Our customers routinely send crash reports and log files to us, but they want confidence that this data does not contain confidential information. How do we achieve this?

For this purpose, the CockroachDB source code uses redactability. This is a crdb-specific combination of data types and APIs on top of Go’s string manipulation, logging and errors APIs.

Redactability makes it possible to remove sensitive information from a string after the string has been constructed.

This wiki page explains how to maintain redactability when adding or modifying CockroachDB’s source code. For more details, see the section References at the bottom.

Main concepts / definition

We use the word “sensitive” or “unsafe” to designate information that's potentially PII-laden or confidential, and “safe” for information that's certainly known to not be unsafe.

Notice the “priority order” in this definition: information is unsafe by default, until proven safe. For example, the basic string type in Go will be considered unsafe.

A confidentiality leak occurs when unsafe information is incorrectly marked as safe.

The APIs discussed below make it possible to annotate information with proofs/promises that things are safe.

In summary:

Where can users observe redactable information?

Redactability (i.e. information where sensitive and safe bits can be separated from each other) can be found:

How to make information redactable?

Any data inside CockroachDB’s source code that may be included in an error message or a log entry should be made redactable.

Otherwise, it will be considered as unsafe by our tooling and removed when customers send log entries / errors to technical support.

More redactability = more observability + more troubleshootability.
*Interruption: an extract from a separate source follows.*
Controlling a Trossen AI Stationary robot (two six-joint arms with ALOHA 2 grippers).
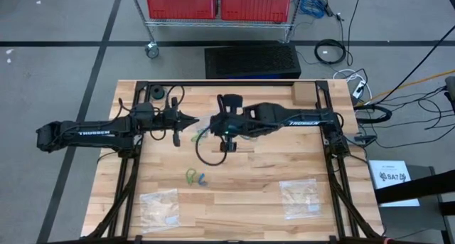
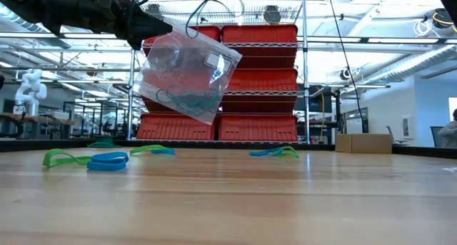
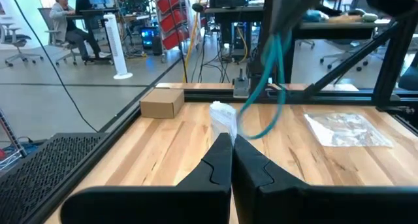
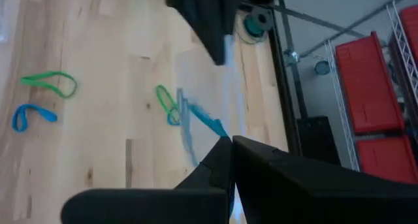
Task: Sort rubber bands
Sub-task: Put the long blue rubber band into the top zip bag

The various APIs try to minimize the work needed by CockroachDB programmers, but sometimes extra care must be taken.

Simple cases

Redactability is mostly noticeable when emitting a log entry. A good way to check the redactability properties of an object is thus to log it and see what happens.

Here is what CockroachDB’s APIs already provide for you:

To make more information redactable, the CockroachDB programmer should thus spend extra effort to annotate information as safe or redactable that would be considered as unsafe otherwise.

This is especially the case with struct types and other Go types that alias basic types.

API Basics

As you start learning about these mechanisms, you will slowly start noticing that Go’s native fmt.Stringer interface (and the String() method) becomes less and less relevant in your code — none of the logging or error code ever uses it if your objects implement SafeFormatter or SafeValue. In fact, we are likely to slowly phase out String() methods over time.

Examples

Before

After

// type MetricSnap does not implement SafeFormat and its representation
// as string is thus considered fully unsafe by default.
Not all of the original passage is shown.